Looking at options for my R32, assume cost is roughly the same (tbc...but HPA have their 'free fitting' deal on the Typhoon for 3 cars at the moment, and also 35% of the trade-in FT400 kits). Which would you choose and why?

Supercharger - HPA Typhoon:
HPA Motorsports Inc. - Typhoon

Note this is *wheel hp*, on US 93, which is similar to our 97/98









Turbo HPA FT400 / HGP400:
HPA Motorsports Inc. - FT400

Again this is *wheel hp*, on US 93


----------



## Dash (Oct 5, 2008)

Without looking at the pretty pictures, I think there is a difference and it depends on what you want.

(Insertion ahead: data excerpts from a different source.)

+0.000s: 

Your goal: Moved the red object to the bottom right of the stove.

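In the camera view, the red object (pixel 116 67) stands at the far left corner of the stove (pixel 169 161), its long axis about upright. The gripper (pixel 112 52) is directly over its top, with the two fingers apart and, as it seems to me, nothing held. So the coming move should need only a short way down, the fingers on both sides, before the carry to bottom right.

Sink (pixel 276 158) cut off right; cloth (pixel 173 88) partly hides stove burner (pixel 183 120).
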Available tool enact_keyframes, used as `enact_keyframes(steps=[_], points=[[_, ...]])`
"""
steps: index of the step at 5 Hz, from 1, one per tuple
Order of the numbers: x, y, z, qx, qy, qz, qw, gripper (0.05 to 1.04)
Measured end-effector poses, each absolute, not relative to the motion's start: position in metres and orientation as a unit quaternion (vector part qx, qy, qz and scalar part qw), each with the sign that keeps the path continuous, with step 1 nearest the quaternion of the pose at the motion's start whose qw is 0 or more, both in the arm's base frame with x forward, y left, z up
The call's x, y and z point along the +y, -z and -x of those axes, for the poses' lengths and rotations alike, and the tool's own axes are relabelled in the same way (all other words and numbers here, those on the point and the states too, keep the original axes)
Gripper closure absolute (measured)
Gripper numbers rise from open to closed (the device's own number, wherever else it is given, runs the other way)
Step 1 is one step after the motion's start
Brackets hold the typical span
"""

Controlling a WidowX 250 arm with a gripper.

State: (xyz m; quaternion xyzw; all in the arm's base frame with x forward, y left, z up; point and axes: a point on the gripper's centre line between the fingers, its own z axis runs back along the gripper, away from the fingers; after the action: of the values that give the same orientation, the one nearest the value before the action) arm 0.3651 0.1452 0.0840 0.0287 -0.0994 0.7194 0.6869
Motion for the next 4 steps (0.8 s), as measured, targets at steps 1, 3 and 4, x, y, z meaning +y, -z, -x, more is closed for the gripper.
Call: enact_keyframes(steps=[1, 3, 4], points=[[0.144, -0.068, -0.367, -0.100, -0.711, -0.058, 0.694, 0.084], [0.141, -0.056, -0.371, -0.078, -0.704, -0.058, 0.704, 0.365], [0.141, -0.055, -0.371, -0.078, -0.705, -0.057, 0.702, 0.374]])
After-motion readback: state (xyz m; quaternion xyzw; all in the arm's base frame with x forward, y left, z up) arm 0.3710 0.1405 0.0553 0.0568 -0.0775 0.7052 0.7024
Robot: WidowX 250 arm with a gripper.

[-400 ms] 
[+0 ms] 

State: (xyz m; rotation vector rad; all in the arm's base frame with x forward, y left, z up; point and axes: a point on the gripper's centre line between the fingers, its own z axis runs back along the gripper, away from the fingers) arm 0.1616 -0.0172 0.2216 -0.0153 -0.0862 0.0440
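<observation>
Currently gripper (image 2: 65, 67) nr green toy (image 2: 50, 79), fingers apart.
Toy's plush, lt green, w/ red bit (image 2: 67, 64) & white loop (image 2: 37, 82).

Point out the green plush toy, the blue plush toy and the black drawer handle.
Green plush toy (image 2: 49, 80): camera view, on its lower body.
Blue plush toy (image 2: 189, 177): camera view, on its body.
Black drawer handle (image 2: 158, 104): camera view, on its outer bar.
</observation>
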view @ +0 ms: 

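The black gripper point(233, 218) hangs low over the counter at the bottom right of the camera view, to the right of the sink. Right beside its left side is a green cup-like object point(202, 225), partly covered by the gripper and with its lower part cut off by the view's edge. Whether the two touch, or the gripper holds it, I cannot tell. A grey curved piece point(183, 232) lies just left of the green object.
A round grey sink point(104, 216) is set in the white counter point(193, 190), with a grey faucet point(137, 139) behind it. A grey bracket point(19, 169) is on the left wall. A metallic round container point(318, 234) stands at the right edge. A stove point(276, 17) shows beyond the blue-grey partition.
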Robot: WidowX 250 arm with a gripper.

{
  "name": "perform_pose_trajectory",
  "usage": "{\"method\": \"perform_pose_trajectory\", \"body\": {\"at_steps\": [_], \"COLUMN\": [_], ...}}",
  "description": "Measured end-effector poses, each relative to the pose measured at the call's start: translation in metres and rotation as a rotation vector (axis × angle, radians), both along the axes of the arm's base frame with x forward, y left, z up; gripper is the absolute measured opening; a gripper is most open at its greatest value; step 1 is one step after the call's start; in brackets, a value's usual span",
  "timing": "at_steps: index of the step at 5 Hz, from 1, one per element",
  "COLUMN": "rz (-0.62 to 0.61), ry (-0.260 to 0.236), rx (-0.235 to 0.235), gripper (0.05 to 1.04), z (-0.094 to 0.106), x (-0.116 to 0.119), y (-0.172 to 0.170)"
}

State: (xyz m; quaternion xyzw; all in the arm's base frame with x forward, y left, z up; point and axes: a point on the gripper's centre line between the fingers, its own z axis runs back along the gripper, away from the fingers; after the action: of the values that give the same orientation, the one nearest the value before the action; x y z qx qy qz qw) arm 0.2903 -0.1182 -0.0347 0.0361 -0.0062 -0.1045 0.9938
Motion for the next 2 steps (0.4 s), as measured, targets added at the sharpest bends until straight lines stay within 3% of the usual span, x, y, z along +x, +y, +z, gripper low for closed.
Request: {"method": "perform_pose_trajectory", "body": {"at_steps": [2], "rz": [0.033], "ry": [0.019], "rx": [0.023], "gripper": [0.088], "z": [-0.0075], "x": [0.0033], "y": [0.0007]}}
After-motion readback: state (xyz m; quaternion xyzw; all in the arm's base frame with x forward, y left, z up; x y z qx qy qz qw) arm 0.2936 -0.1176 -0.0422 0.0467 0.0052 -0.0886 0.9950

A super-charger should be easier and cheaper to fit as they are "bolt-on" with minimal changes. Superchargers don't get hot to the extent that a turbo does; obviously it will at a point, so it depends on how much you are trying to squeeze through. A turbo always runs at high temperatures.

A turbo is more effecient as it uses the exhausts gasses to produce compression - the super charger is driven by the engine itself.

A turbo will give you a kick, where a supercharger should be more linear.

If money wasn't an issue (and nor was other practical things like space) then two devices would be even better. Either a Turbo and a SuperCharger, or twin turbo (small and big?).


----------



## ecko2702 (Jan 26, 2009)

Supercharge for the win. Instant power no having to wait for it to spool up. Also I think they're more reliable as they don't get as hot, no need to let it run down after a drive. And they sound wonderful.


----------



## Tim G (Feb 16, 2005)

Hmmm. A huge kick up the ass on boost, or linear power with that lovely whiiiiine!? Tough call [smiley=bomb.gif]

:?: :?: :?:

Nope, still can't decide!!

You've come from a BT car, so why not go for a change with the SC?


----------



## Super Josh (May 29, 2009)

Rob, I think the SC would augment the natural power delivery of the 3.2 lump, just much stronger. That way you won't loose the character ofthe car 

Josh


----------



## elrao (Apr 19, 2005)

Big Turbo on a Big engine is a different prospect to a big turbo on a 1.8T!

Going turbo ... just not sure which one yet....


----------